In 1937 Ruth Marton visited friends in Hollywood after having been convinced by Lernet-Holenia and Jahn to leave Vienna in 1936, and hoped to remain there only for a short visit. However, after Hitler annexed Austria in March 1938 she decided to stay. With little training and experience, Ruth Marton’s most valuable asset was her fluency in three languages. She worked as a translator, reader in French or German for individuals or motion picture companies, researcher, secretary, salesperson, and a fashion model. At the same time she became acquainted with the social life in Hollywood and attended parties thrown by European refugee writers, actors, and film artists, thereby getting to know well-known Americans as well. It was at one of these parties where she first met Erich Maria Remarque in 1939. They became close and lifelong friends until his death in 1970. Allegedly, it was through Remarque’s assistance that Ruth Marton managed to bring her sister and mother to the US in 1940.
While working in a boutique in Beverly Hills, Ruth Marton wrote her first short story, Letter to a Girlfriend. Encouraged by her friend John Huston, the film director, she continued writing and started her first novel, Last Night of All, as well as several short stories. With the moral and financial support of John Huston’s father Walter, Ruth Marton was able to quit her regular job and concentrate on writing. John and Walter Huston were among her closest friends, and even after the death of John Huston in 1980, Ruth Marton continued to keep in touch with his children Anjelica, Tony, and Danny Huston.

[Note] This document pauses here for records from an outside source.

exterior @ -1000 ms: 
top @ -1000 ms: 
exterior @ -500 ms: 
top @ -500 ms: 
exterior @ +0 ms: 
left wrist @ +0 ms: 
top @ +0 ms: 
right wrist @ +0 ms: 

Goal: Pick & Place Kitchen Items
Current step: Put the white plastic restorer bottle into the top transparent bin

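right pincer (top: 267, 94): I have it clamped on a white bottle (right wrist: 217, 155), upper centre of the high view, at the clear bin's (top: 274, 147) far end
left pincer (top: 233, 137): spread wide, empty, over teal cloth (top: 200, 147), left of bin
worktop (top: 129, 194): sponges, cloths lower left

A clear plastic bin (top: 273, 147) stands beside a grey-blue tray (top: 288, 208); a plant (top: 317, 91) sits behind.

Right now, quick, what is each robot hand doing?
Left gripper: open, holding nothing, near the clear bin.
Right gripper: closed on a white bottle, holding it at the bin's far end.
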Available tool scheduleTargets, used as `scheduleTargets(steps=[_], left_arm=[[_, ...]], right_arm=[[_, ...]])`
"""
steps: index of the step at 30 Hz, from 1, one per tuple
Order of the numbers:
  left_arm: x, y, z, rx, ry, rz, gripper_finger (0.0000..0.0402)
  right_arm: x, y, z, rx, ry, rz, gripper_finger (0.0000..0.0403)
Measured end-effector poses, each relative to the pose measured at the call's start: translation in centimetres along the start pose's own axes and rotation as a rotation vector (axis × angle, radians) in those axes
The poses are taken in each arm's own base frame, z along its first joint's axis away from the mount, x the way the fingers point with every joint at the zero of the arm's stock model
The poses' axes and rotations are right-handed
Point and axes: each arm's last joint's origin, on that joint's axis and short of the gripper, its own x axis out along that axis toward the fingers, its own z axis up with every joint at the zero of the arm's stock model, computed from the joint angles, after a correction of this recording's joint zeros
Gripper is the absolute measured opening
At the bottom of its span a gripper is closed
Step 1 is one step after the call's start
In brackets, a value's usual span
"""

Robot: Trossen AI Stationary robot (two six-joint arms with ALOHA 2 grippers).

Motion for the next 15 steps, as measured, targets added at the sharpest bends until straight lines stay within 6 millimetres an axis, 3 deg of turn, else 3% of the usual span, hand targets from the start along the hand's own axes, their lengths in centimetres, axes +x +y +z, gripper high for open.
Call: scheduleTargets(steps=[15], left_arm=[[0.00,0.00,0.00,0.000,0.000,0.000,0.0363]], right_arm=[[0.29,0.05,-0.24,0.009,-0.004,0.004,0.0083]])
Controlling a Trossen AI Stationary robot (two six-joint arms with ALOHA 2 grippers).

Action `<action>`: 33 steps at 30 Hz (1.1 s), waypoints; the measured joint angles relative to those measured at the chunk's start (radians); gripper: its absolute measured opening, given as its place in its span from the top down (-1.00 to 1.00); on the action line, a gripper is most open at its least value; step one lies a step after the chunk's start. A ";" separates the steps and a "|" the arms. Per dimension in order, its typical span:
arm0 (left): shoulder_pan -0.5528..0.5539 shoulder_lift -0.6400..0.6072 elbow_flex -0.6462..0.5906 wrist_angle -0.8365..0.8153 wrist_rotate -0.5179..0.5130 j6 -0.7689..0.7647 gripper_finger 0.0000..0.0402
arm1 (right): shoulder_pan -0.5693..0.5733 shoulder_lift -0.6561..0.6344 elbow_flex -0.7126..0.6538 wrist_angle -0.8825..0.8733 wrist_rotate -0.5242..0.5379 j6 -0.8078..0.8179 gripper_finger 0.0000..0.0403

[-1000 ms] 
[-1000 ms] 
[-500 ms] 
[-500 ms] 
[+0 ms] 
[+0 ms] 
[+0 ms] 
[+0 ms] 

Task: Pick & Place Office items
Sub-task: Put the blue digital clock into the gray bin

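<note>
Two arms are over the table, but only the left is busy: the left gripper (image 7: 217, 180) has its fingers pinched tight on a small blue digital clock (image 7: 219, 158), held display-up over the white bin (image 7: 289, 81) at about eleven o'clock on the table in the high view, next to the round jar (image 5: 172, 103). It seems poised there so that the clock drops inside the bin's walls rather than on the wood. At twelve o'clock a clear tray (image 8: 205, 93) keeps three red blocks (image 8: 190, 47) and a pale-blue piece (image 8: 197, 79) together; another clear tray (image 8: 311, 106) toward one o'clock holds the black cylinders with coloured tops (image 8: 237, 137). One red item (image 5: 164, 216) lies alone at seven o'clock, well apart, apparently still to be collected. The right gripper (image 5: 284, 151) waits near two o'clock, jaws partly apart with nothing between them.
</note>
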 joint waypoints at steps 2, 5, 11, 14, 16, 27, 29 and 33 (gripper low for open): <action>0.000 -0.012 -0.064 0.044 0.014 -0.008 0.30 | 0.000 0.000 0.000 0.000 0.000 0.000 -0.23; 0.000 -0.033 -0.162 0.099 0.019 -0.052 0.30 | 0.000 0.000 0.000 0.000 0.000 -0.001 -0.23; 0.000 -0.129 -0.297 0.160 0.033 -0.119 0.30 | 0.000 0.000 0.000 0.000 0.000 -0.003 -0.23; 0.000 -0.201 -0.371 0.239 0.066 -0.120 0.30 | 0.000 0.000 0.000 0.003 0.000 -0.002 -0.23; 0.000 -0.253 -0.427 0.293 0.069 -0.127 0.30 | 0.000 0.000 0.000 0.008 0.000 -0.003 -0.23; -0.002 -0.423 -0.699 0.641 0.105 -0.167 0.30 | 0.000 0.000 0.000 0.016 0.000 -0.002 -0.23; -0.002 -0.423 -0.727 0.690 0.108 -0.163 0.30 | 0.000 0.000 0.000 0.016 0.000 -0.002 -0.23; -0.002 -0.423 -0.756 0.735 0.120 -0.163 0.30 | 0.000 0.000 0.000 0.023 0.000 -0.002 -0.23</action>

After the United States entered into World War II in 1941, Ruth Marton joined the war effort by making bandages and gauze pads for the Red Cross. By special permission she was awarded the Red Cross pin for her work despite being Austrian. Once her novel Last Night of All was finished, Ruth Marton worked with a literary agent, Jacques Chambrun, but they were unable to find a publisher for it. On Erich Maria Remarque’s advice she continued writing. On May 26, 1944, she became a citizen of the United States and officially changed her name to Ruth Marton, originally her stage name that she first used during her London stay and then later in Vienna.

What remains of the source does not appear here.